** YOUR GOAL **
The lines from the start of the records below through the line containing "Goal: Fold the" are to be copied exactly, both ends included, with nothing added.

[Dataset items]
____
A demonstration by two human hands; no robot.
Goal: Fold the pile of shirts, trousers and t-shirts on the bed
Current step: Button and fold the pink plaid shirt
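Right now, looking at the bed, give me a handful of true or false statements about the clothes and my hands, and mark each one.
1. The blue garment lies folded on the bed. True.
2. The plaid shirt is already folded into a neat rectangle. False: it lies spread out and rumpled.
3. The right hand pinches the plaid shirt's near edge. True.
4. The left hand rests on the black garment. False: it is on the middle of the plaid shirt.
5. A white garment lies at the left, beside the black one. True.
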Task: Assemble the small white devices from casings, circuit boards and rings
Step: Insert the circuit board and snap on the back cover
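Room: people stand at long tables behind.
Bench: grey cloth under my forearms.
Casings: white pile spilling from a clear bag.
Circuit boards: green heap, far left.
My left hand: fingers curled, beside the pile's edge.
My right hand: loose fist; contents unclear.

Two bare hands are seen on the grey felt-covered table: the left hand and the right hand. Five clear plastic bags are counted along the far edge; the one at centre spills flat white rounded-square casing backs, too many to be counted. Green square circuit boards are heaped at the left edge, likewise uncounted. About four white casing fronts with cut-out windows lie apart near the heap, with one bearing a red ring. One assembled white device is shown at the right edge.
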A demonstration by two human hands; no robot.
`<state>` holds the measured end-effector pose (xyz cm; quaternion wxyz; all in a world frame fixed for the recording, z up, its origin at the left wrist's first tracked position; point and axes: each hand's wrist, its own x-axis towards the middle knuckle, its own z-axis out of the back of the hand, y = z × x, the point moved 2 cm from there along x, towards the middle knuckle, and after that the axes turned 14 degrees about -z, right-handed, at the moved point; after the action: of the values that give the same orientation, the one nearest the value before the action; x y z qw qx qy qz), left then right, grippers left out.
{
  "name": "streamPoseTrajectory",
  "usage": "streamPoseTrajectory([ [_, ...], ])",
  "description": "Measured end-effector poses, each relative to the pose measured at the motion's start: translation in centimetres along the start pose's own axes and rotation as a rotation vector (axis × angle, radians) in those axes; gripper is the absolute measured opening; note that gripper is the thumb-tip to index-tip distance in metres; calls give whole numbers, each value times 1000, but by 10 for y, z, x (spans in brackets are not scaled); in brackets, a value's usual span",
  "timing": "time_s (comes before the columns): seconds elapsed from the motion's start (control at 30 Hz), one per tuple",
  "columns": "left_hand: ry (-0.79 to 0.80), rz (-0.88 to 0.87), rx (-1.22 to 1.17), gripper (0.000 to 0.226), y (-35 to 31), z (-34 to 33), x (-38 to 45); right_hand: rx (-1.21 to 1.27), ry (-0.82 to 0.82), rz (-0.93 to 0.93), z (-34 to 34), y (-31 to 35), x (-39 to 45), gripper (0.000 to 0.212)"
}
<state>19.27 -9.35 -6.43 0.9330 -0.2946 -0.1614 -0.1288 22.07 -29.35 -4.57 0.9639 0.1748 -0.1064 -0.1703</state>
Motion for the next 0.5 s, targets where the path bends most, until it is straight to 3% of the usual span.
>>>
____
** YOUR RESPONSE **
A demonstration by two human hands; no robot.
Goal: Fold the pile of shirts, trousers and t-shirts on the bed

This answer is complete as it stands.